### Collected material
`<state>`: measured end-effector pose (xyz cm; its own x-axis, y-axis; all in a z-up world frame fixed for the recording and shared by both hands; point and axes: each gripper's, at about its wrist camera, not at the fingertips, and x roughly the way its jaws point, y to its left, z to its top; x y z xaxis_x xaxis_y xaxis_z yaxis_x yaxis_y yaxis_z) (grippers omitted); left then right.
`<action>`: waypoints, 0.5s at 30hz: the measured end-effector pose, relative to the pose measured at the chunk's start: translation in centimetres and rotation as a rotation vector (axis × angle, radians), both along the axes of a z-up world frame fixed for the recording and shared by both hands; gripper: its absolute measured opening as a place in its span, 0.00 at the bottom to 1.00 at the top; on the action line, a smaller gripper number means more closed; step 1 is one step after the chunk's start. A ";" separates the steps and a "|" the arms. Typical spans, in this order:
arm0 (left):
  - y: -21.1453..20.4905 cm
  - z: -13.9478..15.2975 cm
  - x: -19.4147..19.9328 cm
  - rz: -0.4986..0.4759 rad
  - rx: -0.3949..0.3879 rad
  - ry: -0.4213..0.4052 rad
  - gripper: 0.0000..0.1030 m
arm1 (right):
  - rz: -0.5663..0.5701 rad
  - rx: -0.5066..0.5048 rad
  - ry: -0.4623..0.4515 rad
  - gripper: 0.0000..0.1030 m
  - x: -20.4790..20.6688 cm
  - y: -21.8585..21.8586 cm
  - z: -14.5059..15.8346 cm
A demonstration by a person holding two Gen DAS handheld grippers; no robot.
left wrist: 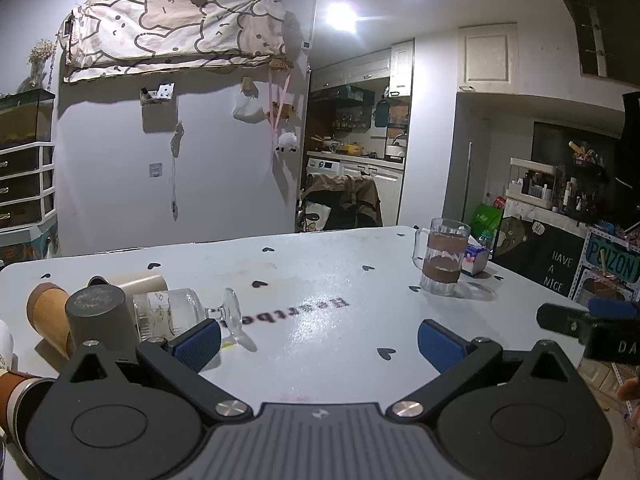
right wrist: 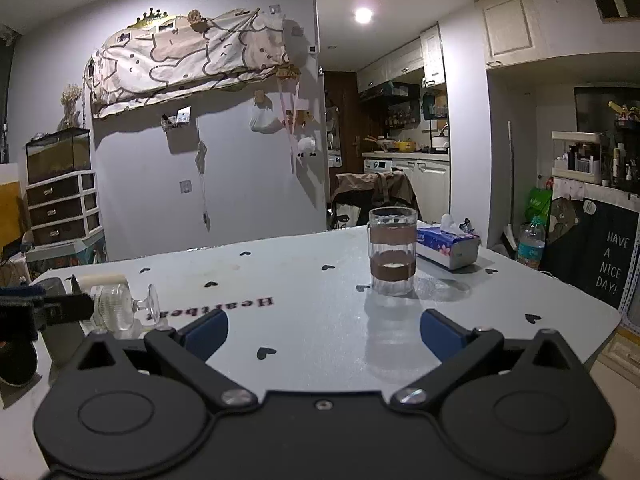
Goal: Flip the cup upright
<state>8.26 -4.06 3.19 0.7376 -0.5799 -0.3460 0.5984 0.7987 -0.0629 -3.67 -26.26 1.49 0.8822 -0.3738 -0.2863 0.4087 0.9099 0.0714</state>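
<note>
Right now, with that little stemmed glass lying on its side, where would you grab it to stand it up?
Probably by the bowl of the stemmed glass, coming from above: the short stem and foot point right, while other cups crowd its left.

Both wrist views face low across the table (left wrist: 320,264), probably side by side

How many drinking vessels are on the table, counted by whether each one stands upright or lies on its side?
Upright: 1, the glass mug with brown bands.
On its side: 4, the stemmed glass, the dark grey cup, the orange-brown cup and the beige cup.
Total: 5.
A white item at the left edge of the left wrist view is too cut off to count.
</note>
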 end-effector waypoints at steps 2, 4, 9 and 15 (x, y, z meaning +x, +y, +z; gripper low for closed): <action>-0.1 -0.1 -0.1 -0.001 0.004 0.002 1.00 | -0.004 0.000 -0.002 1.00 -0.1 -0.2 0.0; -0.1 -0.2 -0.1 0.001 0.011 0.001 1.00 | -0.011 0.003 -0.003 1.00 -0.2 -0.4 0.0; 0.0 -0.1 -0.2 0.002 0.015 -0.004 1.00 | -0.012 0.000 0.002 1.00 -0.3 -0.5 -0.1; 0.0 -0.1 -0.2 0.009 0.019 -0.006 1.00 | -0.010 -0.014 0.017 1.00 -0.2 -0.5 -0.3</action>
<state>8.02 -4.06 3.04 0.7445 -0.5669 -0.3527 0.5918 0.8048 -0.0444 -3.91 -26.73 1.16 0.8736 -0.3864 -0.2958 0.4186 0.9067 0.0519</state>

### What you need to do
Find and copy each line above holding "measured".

### Written response
`<state>`: measured end-effector pose (xyz cm; its own x-axis, y-axis; all in a z-up world frame fixed for the recording and shared by both hands; point and axes: each gripper's, at about its wrist camera, not at the fingertips, and x roughly the way its jaws point, y to its left, z to its top; x y z xaxis_x xaxis_y xaxis_z yaxis_x yaxis_y yaxis_z) (grippers omitted); left then right.
`<action>`: waypoints, 0.5s at 30hz: the measured end-effector pose, relative to the pose measured at the chunk's start: translation in centimetres and rotation as a rotation vector (axis × angle, radians), both along the axes of a z-up world frame fixed for the recording and shared by both hands; gripper: its absolute measured opening as a place in its span, 0.00 at the bottom to 1.00 at the top; on the action line, a smaller gripper number means more closed; step 1 is one step after the chunk's start. A ";" separates the steps and a "|" the arms. Typical spans, in this order:

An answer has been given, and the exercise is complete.